Я, проследив взглядом за своим другом, видел, как произошло первое его знакомство с Джо. Старик трудился в помещении, наполненном густым паром, вырывающимся из автоматической мойки. Работа вроде несложная: ставь себе тарелки, чашки и стаканы на движущуюся металлическую решетку, которая въезжала сперва в водяную камеру для мытья, потом в паровую для просушки. Но было там еще одно приспособление: нечто вроде адской машины, куда засовывали ножи, вилки, ложки и другую столовую дребедень. Машина вращалась с помощью электричества с фантастической скоростью. Внутрь засыпался измельченный песок и какие-то порошки, и было необходимо наглухо, со всей тщательностью закрывать ее перед пуском. Малейшая неосторожность — и приспособление могло открыться, используя свой заряд словно бомбу. Мне казалось, что старик нарочно приспособил Веласкеса к этой работе в надежде на несчастный случай, на то, что можно будет позабавиться страхом новичка. Но вскоре старику то ли осточертело держать Веласкеса у себя под боком, то ли вознамерившись опробовать новичка на работе понеприятнее, он перевел его на мойку котлов и кастрюль. Средний размер котла был с сидячую ванну. Чтобы такой отчистить, требовался профессионал, так как из-за своего размера и веса чудовища эти не влезали в мойку, выскакивали оттуда, обдавая мойщика жиром и мыльной пеной. Веласкес пожаловался Ковбою.
— Нашел на что жаловаться, — ответил Ковбой, — а еще такой здоровяк! Ничего, полезно для похудения.

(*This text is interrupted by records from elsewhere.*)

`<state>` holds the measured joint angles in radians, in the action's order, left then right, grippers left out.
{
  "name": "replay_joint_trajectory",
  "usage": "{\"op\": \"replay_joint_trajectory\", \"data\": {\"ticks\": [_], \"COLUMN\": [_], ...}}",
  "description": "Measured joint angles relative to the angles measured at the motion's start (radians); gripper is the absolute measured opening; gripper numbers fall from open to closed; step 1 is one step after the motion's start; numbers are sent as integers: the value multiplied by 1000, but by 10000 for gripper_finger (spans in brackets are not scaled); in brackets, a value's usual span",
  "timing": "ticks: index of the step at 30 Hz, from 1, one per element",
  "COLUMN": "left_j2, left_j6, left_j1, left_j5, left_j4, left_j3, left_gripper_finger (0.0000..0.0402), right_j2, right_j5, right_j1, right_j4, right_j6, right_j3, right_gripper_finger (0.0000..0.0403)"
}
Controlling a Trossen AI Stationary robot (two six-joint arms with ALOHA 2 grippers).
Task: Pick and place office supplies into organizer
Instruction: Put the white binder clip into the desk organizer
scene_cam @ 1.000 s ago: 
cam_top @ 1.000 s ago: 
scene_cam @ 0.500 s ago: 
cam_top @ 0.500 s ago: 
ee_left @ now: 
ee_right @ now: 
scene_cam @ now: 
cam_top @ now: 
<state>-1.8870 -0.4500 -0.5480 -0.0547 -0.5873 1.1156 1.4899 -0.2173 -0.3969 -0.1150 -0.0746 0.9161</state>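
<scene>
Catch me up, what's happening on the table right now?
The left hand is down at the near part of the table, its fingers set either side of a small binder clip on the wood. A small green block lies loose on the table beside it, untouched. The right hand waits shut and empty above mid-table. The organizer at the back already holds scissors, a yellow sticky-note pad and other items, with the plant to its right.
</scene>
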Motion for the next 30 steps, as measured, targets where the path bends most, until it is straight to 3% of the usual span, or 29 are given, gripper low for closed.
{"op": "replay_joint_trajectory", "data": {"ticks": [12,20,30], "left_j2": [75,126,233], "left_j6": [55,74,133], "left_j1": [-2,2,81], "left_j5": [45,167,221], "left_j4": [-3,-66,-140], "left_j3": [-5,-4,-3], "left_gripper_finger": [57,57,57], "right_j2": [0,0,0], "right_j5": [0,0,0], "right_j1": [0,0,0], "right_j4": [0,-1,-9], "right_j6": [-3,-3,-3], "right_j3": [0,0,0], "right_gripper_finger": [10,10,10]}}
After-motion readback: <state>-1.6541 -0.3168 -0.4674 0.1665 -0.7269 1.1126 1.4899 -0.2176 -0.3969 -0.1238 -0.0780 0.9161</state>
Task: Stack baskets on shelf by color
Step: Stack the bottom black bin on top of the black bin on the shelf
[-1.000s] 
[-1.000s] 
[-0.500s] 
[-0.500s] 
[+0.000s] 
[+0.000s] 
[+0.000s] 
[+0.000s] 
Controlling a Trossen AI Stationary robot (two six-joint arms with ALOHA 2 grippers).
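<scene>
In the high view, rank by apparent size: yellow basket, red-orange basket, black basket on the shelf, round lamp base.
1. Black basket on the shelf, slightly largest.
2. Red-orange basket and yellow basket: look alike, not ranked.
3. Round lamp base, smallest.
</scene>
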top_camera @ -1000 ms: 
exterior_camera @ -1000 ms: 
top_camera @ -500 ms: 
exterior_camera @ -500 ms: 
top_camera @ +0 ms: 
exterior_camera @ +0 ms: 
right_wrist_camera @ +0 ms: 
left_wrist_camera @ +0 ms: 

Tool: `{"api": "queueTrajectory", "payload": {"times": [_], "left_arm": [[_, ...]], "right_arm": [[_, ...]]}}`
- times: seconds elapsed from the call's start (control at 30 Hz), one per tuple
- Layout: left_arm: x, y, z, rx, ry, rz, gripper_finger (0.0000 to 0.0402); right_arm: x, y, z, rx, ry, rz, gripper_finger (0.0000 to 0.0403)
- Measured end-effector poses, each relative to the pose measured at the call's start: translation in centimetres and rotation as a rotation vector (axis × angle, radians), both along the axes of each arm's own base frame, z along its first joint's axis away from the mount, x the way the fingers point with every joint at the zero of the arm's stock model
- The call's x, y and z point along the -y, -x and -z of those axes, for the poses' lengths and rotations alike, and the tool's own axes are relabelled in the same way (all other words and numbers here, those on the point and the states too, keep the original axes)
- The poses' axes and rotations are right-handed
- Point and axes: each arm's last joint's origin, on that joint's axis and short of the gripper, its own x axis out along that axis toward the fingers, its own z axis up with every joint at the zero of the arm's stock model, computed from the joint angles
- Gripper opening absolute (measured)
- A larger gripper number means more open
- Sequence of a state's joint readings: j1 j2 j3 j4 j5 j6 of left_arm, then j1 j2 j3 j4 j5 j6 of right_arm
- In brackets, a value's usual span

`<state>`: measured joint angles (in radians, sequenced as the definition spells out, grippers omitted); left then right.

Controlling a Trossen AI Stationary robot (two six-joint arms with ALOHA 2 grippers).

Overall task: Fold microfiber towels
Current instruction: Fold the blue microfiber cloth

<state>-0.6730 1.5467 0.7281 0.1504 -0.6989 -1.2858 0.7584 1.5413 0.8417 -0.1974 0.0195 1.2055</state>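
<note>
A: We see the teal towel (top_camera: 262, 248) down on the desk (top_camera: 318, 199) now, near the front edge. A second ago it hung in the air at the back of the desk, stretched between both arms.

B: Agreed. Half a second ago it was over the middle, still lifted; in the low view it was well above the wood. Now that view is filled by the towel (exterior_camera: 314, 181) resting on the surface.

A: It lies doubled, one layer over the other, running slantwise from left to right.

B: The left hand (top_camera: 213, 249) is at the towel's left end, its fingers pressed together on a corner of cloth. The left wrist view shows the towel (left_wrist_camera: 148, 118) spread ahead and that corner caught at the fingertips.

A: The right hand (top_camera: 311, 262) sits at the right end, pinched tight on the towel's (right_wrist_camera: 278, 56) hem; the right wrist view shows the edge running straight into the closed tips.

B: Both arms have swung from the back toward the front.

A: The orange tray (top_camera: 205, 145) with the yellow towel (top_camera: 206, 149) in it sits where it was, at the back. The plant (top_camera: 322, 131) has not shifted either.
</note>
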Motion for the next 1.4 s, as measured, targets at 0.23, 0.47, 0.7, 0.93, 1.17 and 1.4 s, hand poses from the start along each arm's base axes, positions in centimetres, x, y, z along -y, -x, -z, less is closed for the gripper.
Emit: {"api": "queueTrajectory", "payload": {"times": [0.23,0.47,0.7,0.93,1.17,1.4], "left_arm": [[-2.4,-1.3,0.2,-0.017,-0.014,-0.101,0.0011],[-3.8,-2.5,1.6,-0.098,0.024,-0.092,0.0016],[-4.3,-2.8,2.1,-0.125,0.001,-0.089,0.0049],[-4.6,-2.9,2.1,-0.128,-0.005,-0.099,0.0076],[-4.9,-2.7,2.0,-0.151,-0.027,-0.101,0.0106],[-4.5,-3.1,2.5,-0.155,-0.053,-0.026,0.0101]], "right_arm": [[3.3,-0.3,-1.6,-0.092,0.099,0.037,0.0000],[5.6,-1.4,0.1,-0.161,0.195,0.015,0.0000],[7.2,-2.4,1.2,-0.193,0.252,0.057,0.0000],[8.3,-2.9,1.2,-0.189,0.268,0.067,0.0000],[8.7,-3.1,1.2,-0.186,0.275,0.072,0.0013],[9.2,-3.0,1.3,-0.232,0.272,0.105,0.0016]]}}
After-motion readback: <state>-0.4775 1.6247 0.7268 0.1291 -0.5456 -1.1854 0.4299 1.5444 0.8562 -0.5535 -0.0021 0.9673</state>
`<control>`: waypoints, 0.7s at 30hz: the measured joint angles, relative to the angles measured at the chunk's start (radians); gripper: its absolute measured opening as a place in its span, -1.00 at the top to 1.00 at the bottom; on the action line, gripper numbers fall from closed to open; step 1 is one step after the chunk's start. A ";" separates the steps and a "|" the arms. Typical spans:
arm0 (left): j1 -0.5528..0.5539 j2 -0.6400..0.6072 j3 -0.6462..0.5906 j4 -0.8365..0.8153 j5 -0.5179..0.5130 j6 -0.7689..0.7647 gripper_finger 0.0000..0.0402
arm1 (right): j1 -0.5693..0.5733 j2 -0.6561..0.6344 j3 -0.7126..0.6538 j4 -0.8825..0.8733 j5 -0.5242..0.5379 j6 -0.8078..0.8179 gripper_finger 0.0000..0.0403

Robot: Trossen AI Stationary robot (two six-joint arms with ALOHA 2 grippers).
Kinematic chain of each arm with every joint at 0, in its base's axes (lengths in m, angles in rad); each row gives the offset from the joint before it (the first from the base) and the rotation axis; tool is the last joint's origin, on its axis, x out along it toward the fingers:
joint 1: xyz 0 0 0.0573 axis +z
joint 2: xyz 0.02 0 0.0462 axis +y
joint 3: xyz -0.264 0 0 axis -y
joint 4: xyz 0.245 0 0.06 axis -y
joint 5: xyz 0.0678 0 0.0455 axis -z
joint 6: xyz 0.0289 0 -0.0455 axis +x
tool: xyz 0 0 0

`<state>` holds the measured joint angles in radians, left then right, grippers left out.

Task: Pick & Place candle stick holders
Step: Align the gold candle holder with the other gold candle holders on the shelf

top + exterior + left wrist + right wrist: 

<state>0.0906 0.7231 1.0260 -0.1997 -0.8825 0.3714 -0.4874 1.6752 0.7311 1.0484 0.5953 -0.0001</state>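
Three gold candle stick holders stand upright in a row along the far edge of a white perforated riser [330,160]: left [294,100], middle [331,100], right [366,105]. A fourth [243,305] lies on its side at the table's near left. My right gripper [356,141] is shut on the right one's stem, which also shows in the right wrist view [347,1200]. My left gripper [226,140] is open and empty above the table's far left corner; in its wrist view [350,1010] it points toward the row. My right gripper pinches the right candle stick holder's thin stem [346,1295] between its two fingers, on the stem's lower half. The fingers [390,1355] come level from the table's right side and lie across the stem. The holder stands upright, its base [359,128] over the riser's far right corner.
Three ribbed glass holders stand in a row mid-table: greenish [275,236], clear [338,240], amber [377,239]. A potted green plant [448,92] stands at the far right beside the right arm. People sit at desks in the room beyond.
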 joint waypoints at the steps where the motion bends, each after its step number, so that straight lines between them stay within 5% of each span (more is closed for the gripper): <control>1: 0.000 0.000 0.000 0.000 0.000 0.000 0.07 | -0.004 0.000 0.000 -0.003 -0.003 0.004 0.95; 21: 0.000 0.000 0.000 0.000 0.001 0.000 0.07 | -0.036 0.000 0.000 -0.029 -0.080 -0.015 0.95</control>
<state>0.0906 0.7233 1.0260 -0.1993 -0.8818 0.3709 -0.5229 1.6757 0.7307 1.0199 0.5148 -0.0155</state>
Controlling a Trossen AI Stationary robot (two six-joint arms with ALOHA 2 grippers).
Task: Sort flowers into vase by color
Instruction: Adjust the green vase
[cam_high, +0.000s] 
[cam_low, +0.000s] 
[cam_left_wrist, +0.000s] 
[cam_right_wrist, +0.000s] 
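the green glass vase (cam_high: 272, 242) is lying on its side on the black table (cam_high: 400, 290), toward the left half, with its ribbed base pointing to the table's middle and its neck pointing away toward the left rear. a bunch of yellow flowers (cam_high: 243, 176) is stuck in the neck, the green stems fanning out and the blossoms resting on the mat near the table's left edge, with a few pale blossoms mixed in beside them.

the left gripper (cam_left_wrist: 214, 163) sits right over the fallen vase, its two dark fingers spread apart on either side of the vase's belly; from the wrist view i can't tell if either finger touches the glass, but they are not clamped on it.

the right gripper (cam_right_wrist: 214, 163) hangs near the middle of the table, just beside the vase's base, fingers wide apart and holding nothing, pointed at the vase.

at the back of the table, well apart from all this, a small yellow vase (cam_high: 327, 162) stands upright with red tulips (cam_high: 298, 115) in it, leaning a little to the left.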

Посмотрим, сколько у тебя этих котлов, — прибавил он, подходя с Веласкесом к мойке. — Послушай, несчастный, разве ты не видишь, что сток засорен? Немедленно прочисти его, вон пробка.
— Где?
— Там, на полу.
Как только Веласкес вытащил пробку, помещение заполнилось отвратительным запахом.
— Какая гадость! Чем прочистить?
— Как чем? Руками.
— Руками?
Веласкеса, казалось, вот-вот вывернет наизнанку. Он опустился на четвереньки и принялся выгребать руками сгустки протухшей пищи. Там его и оставили. Через некоторое время я зашел взглянуть на него и увидел, что его передник, штаны, ботинки, руки — словом, весь он был в следах своего трудового подвига.